*WORK ORDER*:
In the listing below, find each line that holds the string "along" and copy it.

*DATA BLOCK*:
*** Begin section ***
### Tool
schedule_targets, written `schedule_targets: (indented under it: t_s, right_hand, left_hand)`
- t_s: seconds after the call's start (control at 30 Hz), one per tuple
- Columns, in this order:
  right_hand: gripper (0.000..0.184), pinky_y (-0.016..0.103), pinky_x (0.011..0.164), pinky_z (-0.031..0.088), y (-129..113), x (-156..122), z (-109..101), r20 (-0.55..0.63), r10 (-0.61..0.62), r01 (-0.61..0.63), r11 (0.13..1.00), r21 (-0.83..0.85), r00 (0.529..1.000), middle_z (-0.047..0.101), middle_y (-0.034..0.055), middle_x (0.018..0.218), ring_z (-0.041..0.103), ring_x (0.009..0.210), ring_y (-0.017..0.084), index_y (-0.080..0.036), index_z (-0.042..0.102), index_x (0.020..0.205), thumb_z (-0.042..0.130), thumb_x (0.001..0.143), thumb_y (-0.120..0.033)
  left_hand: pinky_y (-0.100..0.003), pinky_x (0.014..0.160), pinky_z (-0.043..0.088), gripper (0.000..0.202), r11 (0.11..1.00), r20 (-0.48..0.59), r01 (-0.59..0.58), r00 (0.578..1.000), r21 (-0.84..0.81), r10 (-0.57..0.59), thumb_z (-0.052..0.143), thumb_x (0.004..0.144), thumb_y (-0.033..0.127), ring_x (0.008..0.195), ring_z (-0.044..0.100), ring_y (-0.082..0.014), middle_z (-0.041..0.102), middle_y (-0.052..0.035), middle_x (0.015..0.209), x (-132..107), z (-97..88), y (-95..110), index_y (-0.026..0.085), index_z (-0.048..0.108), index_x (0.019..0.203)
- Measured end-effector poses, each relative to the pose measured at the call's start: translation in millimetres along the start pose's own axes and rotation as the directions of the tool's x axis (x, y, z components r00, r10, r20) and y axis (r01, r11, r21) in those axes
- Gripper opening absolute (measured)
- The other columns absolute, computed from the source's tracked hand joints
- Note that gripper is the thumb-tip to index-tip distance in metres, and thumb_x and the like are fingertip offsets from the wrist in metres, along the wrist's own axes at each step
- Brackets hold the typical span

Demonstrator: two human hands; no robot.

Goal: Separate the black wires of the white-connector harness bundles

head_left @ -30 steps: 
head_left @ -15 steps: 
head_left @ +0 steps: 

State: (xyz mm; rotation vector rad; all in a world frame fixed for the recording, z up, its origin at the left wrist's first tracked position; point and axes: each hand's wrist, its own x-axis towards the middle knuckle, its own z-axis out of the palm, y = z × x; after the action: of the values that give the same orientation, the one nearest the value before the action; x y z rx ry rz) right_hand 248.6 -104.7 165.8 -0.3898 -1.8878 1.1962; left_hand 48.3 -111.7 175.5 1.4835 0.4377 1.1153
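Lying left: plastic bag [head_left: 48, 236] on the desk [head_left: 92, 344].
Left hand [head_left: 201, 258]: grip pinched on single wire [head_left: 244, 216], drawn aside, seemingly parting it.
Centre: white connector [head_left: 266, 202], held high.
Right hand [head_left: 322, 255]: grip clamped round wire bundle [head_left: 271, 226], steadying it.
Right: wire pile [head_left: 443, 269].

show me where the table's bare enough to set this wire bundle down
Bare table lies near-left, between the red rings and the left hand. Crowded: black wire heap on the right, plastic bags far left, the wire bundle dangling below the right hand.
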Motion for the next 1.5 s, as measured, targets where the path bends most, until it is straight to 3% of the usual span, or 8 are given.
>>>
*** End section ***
*EXERCISE ANSWER*:
- Measured end-effector poses, each relative to the pose measured at the call's start: translation in millimetres along the start pose's own axes and rotation as the directions of the tool's x axis (x, y, z components r00, r10, r20) and y axis (r01, r11, r21) in those axes
- Note that gripper is the thumb-tip to index-tip distance in metres, and thumb_x and the like are fingertip offsets from the wrist in metres, along the wrist's own axes at each step

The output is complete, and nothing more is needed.